The Blancheville Monster, released in the UK and Italy as Horror, is a 1963 horror film  directed by Alberto de Martino. The film's script by Gianni Grimaldi and Bruno Corbucci is promoted as being based on the works of Edgar Allan Poe, but actually only borrows elements from the short stories "The Fall of the House of Usher", "A Tale of the Ragged Mountains" and "Some Words with a Mummy". Long after its release, director Alberto de Martino described his film as "a little film of no importance".

Plot
Emilie De Blancheville returns to her family's castle and finds things have drastically changed. Her brother Roderic is now in charge of the estate. The servants have all died and been replaced by new staff members who are cold and unfamiliar. Her father, Count Blancheville, has been horribly disfigured and lives secluded in one of the castle's isolated towers. The Count believes the Blanchevilles are under a family curse, which can only be lifted if Emilie dies before her 21st birthday, five days away. When the Count escapes from the tower, Emily realizes her life is in danger.

Cast
 Gérard Tichy - Rodéric De Blancheville
 Leo Anchóriz - Doctor LaRouche
 Ombretta Colli (as Joan Hills) - Emilie De Blancheville 
 Helga Liné - Miss Eleanore
 Irán Eory - Alice Taylor
 Vanni Materassi (as Richard Davis) - John Taylor
 Paco Morán (as Frank Moran) - Alistair

Production
Spanish sources for the production credit Natividad Zaro as a contributor to the script. As with many European co-productions of the era, this was done for tax reasons. Italian promotional material for the film promoted it as a product based on an Edgar Allan Poe story, but the film only borrows elements from "The Fall of the House of Usher", "A Tale of the Ragged Mountains" and "Some Words with a Mummy". The film's style is closer to that of a Roger Corman film rather than the Italian gothic horror films of era. Director Alberto de Martino felt he was more inspired by Alfred Hitchcock.
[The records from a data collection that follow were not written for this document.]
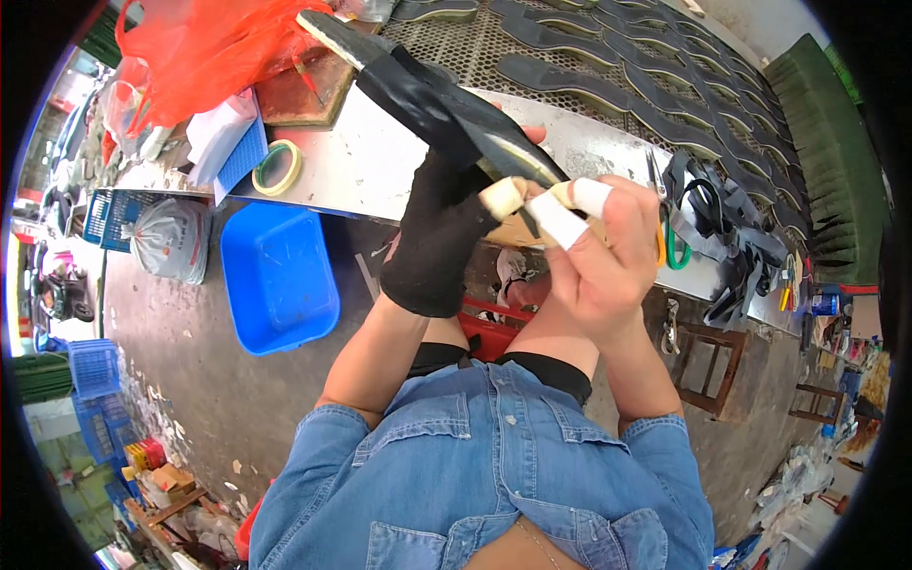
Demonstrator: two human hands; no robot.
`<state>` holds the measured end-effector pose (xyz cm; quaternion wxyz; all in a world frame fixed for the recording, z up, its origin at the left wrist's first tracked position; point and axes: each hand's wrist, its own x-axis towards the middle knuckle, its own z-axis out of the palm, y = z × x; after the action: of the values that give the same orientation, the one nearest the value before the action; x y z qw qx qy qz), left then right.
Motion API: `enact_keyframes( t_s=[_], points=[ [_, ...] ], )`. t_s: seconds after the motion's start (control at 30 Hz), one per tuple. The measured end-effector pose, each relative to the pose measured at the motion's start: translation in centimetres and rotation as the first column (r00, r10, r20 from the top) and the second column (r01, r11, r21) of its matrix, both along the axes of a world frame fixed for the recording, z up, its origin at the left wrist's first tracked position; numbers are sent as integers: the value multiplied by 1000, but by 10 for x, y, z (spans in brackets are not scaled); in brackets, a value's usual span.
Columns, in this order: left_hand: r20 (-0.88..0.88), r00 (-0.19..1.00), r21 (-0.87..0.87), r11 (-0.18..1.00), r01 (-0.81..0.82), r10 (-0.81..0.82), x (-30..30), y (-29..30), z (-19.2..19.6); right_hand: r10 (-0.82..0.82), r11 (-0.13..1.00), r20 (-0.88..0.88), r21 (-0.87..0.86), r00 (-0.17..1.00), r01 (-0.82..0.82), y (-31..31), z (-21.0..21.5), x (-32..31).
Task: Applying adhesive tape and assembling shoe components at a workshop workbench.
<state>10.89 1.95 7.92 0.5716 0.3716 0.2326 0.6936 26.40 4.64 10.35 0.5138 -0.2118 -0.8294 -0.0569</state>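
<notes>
Above the near edge of the table I hold a sandal sole [518,152] with a wide black strap [404,90] wrapped across it. My left hand [429,242], in a black glove with the thumb tip taped, grips the sandal from below and behind. Bare fingertips show at its far side. My right hand [613,252], with white tape round several fingers, is closed in a pinch at the sole's near right end, next to my left thumb. A small dark piece shows below those fingertips; I cannot make out what it is.
Rows of soles [627,95] lie on a perforated rack behind. Black straps [727,228] and green-handled scissors [678,249] lie right. A tape roll [276,169] and red plastic bag [209,57] are left. A blue basin [282,280] and wooden stool [705,366] stand below.
</notes>
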Motion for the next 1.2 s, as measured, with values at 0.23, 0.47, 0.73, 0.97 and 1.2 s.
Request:
enact_keyframes(
  t_s=[0.23,0.47,0.73,0.97,1.2],
  points=[
    [-276,949,-22,986,-168,156,0,-1,3,172,861,-205,-443,963,-248,11,6,10],
    [-480,800,151,932,-330,361,4,-1,-2,43,917,28,-399,999,-28,15,20,11],
    [-572,683,152,877,-455,454,6,-4,-1,-29,997,317,-59,948,51,19,27,7],
    [-754,546,105,888,-448,365,-8,5,-9,-20,998,533,66,846,-18,28,37,-5],
    [-463,877,-165,959,-229,130,-7,3,-1,23,990,151,-140,988,-2,44,29,7]
  ],
)
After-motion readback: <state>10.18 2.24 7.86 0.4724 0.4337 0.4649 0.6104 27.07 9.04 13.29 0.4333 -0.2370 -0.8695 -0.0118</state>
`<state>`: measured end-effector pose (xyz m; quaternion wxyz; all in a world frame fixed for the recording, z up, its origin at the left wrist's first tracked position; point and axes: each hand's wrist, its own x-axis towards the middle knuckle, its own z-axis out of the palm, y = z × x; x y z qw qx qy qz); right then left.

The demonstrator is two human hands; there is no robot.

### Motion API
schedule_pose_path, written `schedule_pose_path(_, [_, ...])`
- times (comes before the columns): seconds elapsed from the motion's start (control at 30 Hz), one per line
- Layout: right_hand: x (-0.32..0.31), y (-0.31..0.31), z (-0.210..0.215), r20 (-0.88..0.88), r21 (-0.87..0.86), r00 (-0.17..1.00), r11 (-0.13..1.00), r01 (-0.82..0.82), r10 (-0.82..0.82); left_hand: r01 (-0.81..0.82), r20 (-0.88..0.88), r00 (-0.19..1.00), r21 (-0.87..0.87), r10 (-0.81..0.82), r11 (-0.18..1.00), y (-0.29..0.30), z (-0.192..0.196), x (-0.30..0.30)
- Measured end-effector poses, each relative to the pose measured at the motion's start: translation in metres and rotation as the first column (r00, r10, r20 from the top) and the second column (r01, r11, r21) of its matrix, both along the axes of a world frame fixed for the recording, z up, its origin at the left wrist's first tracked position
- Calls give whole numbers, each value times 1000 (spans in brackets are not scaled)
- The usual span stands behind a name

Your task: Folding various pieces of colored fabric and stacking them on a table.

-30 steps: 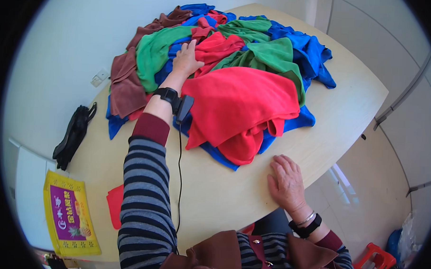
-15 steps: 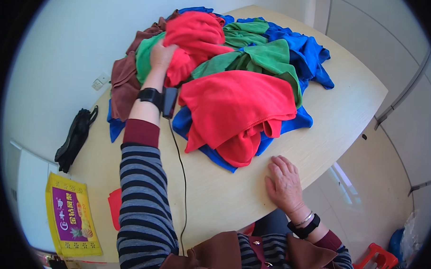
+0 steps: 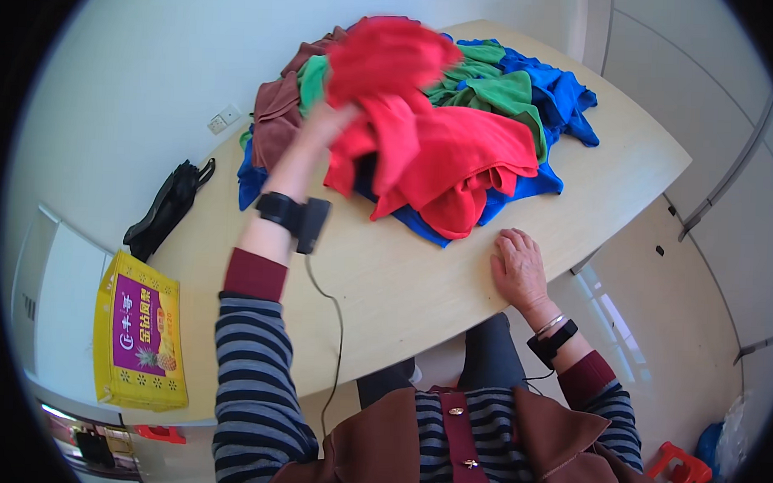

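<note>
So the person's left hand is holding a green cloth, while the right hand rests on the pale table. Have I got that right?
Not quite: the cloth in the left hand is red, not green, as the head view shows despite the motion blur. The right hand does rest on the pale table.

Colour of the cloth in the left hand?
Red. The cloth in the left hand is blurred; the head view, the only one, shows it.
</note>
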<state>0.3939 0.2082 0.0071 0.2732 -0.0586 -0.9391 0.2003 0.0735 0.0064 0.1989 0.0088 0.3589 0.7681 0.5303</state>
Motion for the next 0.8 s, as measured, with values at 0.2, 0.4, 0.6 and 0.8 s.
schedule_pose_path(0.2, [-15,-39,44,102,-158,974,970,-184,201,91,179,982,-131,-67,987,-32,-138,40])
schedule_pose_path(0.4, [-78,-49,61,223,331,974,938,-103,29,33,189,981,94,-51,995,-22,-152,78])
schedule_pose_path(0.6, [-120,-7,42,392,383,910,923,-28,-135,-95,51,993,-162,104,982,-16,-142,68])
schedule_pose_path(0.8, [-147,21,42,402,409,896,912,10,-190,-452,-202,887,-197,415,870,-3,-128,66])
The film was shot at Monastery of Santa Maria La Real de Valdeiglesias in Spain and at Cinecittà in Rome.

Release
The Blancheville Monster was released in Italy on June 6, 1963 through Titanus. It was released in Italy under the title Horror as chosen by producer Italo Zingarelli. The film grossed 87 million Italian lira on its initial theatrical run in Italy.

Home media
The film is in public domain in the United States. On March 23, 2004, it was released on DVD by Alpha Video. Alpha Video would also re-release the film on April 8, 2009 as part of its Gothic Horror Movie Pack. It was later released by Mill Creek Entertainment on August 30, 2005, as part of its Chilling Classics DVD. Mill Creek would re-release the film on August 19, 2008 as part of its Tales of Horror Collection. On August 30, 2007, it was released by Direct Source as part of its Monster Mash Movie Pack. On August 24, the following year, it was released by TNT Media Group. It was last released by Retro Media on November 19, 2013 as a part of its 50th Anniversary Edgar Allan Poe's Horror Pack.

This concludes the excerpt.